> [WORK TO BE COMPLETED] Every line that contains the word "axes" should be copied from the records below.

> [DATA RECORDS]
•••

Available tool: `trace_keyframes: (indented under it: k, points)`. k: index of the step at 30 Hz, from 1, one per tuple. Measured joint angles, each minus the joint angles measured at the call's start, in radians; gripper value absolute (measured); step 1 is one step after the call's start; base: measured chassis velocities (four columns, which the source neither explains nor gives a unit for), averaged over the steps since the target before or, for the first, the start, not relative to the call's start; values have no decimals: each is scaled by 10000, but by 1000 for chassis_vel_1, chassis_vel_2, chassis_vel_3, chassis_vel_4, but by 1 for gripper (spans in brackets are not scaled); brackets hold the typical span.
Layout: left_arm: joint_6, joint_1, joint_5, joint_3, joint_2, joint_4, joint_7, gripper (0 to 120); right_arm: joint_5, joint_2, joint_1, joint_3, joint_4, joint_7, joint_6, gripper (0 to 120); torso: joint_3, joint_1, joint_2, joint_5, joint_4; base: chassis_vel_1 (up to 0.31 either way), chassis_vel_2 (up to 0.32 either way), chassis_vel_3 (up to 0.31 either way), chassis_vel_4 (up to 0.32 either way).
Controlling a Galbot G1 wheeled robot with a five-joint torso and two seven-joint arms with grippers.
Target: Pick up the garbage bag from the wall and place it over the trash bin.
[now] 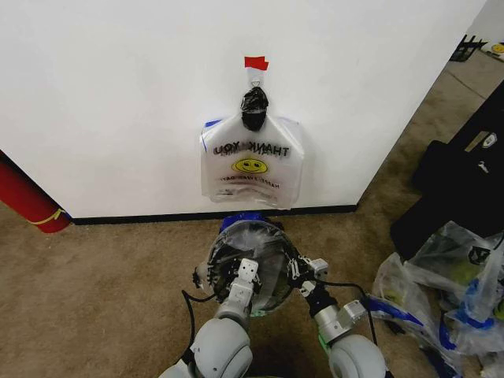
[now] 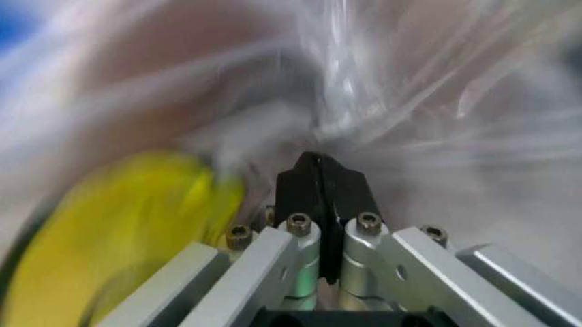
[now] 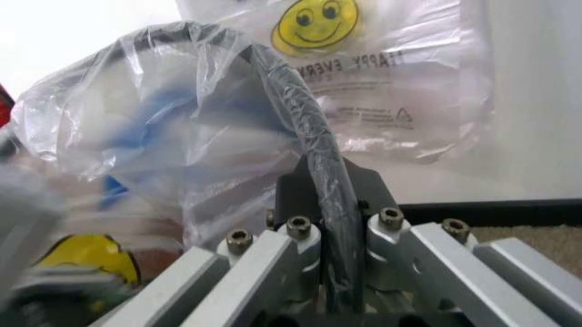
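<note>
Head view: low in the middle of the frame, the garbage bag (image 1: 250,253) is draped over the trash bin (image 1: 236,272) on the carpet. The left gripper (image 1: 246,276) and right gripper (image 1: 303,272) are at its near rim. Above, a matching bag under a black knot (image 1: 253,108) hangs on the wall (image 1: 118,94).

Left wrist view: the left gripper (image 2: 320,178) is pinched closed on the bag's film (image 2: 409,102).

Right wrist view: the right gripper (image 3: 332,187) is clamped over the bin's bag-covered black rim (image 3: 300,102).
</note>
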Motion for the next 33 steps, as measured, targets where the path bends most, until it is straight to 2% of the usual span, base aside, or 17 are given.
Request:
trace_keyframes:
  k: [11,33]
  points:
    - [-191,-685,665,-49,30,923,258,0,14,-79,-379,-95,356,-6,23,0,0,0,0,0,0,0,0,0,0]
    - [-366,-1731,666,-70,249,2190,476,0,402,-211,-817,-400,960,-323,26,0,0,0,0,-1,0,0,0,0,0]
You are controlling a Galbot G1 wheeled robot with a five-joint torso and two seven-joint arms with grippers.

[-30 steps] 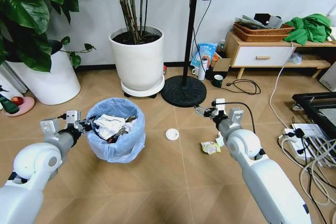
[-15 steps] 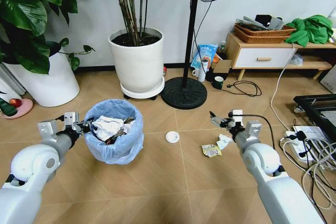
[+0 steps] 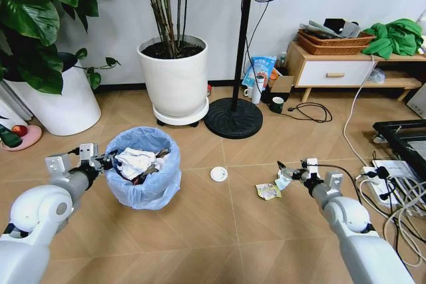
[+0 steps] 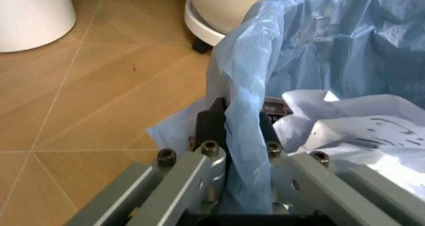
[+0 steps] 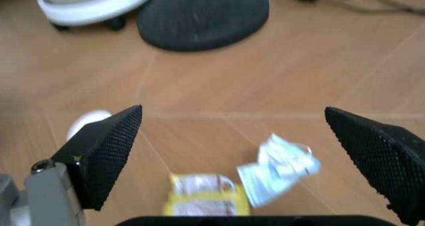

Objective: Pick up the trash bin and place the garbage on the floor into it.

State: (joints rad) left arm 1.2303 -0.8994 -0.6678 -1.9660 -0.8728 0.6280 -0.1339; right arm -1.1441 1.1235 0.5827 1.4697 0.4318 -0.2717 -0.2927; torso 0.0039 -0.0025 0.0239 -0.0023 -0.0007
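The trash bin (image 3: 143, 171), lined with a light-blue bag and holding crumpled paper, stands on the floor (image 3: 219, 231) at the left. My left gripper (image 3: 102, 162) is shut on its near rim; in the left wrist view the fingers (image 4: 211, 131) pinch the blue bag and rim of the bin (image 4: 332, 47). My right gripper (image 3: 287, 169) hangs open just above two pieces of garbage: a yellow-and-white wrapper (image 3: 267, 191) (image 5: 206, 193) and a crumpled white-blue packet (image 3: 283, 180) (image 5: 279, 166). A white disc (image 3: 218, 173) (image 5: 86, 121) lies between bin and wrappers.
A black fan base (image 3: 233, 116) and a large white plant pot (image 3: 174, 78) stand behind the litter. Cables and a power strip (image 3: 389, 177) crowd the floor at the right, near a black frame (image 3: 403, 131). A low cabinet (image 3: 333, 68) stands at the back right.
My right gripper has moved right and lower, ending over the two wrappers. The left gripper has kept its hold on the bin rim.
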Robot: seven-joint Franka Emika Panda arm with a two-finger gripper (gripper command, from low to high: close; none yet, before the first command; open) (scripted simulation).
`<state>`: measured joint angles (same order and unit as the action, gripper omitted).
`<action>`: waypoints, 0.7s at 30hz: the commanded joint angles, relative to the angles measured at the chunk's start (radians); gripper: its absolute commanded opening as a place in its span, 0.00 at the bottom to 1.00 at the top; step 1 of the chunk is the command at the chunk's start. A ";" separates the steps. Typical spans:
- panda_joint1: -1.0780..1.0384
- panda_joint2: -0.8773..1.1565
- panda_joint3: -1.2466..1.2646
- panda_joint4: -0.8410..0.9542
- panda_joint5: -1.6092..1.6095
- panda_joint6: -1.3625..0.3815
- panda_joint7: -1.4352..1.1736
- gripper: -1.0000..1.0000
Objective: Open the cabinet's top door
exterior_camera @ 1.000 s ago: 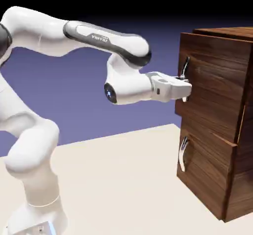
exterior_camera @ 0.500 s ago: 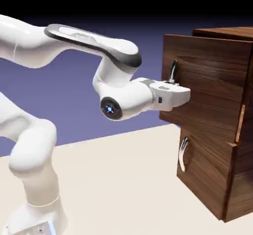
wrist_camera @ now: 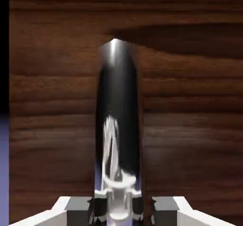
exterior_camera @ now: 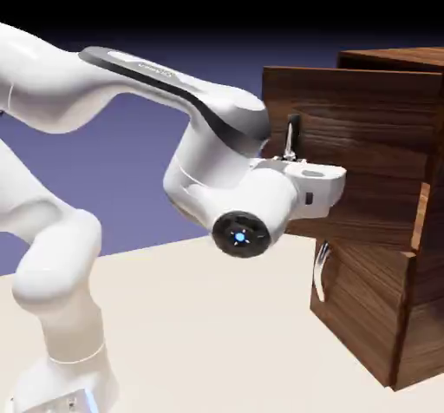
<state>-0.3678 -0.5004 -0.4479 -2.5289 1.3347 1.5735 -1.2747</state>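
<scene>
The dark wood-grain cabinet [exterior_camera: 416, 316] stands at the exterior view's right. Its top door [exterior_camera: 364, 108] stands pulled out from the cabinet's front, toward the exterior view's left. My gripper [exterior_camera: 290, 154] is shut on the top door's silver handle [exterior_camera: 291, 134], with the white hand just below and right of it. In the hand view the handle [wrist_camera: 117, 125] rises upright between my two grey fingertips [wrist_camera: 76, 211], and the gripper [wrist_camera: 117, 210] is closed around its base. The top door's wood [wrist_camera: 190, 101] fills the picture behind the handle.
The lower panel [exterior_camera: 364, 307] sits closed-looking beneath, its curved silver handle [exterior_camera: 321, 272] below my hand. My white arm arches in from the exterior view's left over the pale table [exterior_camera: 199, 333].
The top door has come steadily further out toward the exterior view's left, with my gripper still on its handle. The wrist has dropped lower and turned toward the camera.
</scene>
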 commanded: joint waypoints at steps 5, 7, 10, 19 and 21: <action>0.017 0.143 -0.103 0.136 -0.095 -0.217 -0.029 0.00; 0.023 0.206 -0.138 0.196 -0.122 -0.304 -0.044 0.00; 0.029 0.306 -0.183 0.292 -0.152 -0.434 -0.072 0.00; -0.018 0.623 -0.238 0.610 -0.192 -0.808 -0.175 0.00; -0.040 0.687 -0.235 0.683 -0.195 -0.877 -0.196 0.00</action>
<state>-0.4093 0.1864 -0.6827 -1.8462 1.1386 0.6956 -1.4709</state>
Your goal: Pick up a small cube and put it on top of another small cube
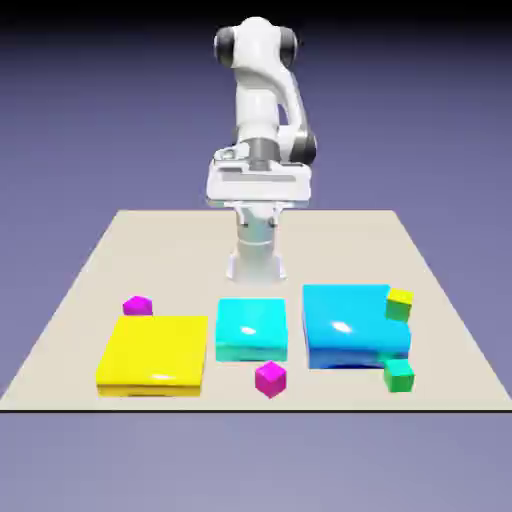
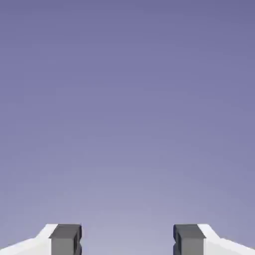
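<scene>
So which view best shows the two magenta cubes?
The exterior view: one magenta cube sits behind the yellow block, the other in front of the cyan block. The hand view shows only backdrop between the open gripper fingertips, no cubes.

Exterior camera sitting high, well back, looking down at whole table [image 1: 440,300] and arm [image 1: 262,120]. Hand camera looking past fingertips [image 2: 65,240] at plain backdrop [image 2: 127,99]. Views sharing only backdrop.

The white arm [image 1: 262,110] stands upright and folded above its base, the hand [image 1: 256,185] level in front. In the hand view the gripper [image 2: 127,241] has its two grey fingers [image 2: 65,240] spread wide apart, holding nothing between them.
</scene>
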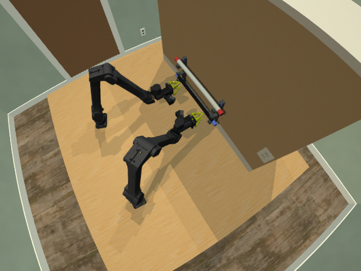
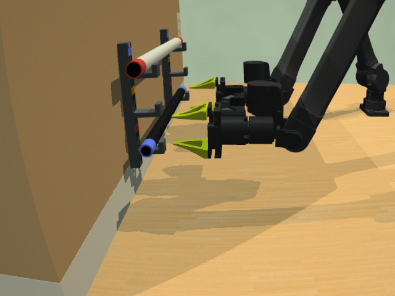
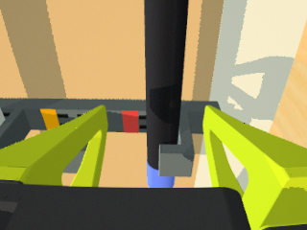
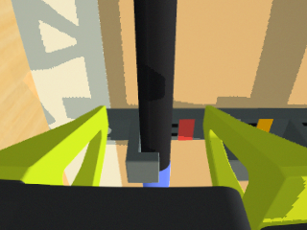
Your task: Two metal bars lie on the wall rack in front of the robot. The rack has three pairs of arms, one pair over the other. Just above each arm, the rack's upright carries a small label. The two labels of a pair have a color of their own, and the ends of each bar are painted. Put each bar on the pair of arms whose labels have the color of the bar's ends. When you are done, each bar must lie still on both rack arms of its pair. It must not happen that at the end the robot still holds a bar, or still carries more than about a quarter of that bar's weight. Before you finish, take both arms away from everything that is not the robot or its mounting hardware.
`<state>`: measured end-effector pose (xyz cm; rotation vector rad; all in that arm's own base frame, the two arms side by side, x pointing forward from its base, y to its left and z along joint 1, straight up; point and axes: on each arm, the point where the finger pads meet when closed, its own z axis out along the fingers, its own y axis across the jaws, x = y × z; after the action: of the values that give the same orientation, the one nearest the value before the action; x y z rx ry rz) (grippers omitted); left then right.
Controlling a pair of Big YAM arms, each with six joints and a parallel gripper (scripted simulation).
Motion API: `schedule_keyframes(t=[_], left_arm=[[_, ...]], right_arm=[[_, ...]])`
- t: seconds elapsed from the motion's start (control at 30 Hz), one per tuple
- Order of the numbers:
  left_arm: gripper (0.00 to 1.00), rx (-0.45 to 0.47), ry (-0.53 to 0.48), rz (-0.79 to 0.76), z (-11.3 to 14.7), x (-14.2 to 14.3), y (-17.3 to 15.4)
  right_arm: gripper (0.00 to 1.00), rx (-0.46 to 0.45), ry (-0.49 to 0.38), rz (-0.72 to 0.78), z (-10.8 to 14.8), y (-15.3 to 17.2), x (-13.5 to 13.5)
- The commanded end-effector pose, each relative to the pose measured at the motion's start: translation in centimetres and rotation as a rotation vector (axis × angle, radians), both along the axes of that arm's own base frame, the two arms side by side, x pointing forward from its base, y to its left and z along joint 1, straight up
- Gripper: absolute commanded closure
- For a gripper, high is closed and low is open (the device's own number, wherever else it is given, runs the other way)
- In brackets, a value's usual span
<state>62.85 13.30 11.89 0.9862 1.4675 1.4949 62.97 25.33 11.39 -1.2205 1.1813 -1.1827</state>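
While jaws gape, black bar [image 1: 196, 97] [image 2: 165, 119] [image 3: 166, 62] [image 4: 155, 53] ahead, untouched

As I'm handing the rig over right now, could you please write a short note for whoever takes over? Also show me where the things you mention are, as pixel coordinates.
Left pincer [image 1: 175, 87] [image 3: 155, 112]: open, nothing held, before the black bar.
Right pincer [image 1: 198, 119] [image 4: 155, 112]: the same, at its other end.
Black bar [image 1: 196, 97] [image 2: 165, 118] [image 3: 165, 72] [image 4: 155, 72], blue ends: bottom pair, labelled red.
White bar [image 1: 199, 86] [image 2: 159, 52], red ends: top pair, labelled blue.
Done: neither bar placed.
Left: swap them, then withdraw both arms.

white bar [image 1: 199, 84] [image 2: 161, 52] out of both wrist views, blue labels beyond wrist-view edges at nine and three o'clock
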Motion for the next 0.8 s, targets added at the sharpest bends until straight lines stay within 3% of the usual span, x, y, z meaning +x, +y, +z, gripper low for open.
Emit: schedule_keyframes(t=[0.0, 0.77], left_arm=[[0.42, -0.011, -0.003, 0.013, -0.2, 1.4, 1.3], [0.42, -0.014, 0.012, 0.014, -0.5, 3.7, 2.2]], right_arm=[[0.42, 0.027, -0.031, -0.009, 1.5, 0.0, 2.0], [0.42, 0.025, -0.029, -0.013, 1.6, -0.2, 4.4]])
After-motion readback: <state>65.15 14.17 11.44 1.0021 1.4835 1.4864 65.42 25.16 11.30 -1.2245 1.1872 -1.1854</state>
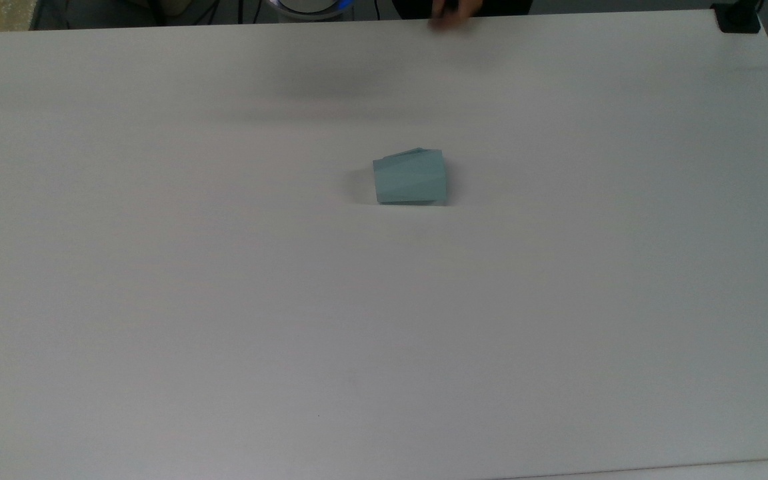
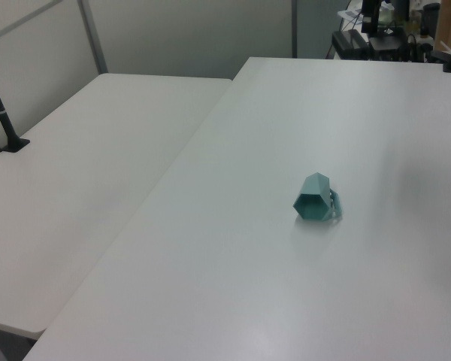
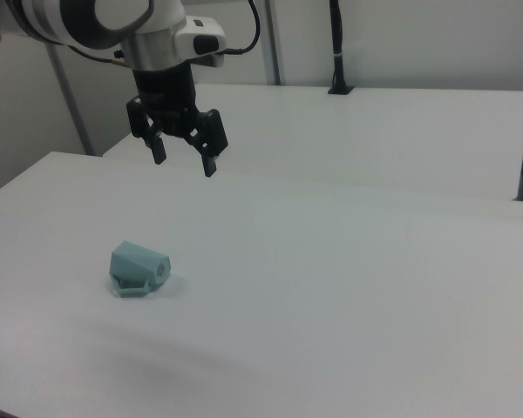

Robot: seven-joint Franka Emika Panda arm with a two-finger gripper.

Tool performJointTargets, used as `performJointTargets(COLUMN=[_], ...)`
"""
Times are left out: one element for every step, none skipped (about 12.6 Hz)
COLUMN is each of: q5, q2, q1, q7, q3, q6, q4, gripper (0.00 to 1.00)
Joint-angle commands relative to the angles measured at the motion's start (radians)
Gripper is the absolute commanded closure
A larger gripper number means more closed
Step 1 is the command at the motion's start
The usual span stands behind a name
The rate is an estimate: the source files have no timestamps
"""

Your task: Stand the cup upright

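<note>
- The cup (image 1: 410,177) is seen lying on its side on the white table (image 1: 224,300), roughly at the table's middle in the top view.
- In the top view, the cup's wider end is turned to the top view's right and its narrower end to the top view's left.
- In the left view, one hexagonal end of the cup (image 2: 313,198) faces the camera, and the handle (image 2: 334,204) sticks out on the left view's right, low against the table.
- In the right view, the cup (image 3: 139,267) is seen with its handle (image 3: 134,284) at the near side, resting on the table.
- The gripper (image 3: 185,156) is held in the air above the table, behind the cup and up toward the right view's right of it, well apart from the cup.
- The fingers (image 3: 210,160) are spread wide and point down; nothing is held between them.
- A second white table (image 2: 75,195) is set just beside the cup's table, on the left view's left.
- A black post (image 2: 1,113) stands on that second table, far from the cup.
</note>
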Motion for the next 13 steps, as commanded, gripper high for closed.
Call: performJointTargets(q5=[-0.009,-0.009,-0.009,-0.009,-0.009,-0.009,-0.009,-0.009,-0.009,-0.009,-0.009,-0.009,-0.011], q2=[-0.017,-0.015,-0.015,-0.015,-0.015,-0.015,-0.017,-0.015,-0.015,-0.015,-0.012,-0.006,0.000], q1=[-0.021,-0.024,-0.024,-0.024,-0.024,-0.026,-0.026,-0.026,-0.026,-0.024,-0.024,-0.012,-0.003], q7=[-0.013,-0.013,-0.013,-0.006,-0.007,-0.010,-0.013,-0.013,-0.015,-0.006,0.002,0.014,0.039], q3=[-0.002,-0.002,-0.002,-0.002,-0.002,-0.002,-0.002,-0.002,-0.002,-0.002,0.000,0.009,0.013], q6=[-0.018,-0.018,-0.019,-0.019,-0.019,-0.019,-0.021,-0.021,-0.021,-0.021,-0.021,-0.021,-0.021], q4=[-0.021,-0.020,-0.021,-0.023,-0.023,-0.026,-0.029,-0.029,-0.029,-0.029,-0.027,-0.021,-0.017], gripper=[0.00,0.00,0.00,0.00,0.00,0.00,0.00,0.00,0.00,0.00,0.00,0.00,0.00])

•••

> [TASK SOLUTION]
`<state>`: measured end-effector pose (xyz cm; rotation vector rad; all in that arm's own base frame, the two arms side by side, x pointing forward from its base, y to its left and z along joint 1, straight up; point and axes: on each arm, the point where the finger pads meet when closed, its own z axis out along the fingers, its own y axis across the jaws, x = y × z; after the action: of the values that give the same orientation, the one nearest the value before the action; x y z rx ry rz) (grippers omitted); left then right.
- The commanded end-effector pose, each relative to the pose measured at the motion's start: translation in centimetres and rotation as a rotation vector (axis × angle, radians), both along the axes of that arm's own base frame, the two arms side by side, x pointing forward from its base, y to its left and z along joint 1, straight up

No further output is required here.